I'm glad I've asked and did not try to come up with a biological explanation of the weird results.... it was more than likely an outlier run that generated that 2nd peak.
thanks so much to everybody that took the time to respond.
great! thanks!! I'll check it out. I do like to plot the obtained K and some below and one above to examine the clustering. I find it Interesting to see sublevels of substructure and to track the behavior of individual MLgenotypes in relation with the rest of the sample. Thank you!
I agree running more iterations and increasing your burn-in, but I think many miss a critical step to running Structure. I see it all the time where people run Structure once, slap up the q-plots, and say I can't decide between these two clusters. The multiple peaks in Structure are better interpreted by first: iterative runs and second: comparing with a second spatially explicit Bayesian program. Many processes can mess with Bayesian programs including isolation-by-distance, weak barriers, family groups, inbreeding, and sampling scheme to name a few.
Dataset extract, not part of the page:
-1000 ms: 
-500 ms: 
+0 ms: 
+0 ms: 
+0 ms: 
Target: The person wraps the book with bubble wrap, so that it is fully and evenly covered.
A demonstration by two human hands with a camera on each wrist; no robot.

So, Structure is always going to find the highest level of differentiation per run. When you have a second peak in deltaK, it is almost always due to additional substructure within your dataset. To fully understand the true number of K, you should conduct what is called iterative runs within Structure. Iterative runs involve running each cluster you get individually until there is no structure remaining.
After your first run, assign the individuals to each putative cluster (this cluster should be based on your highest peak in deltaK). Then, run all the individuals in those new clusters separately in Structure again. I have had many datasets where I have had to do 3-5 sets of iterative runs before I did not find any more structure.
As a check, I recommend running a second Bayesian program that uses spatial coordinates because they often do not detect hierarchical structure, but instead spit out the final set of clusters. I often use spatial BAPS, so it can give me an idea how many clusters I am dealing with.
For an example of how to run iterative runs and analyze them, I recommend reading Balkenhol et al. 2014. The authors do a great job of explaining hierarchical structure in datasets.
Liz! thank you!!! I was not aware of those possibilities! you've significantly extended my horizon! I'll look into those publications... and I might have to ask you directly if I come up with questions to apply the suggested iterative methodology.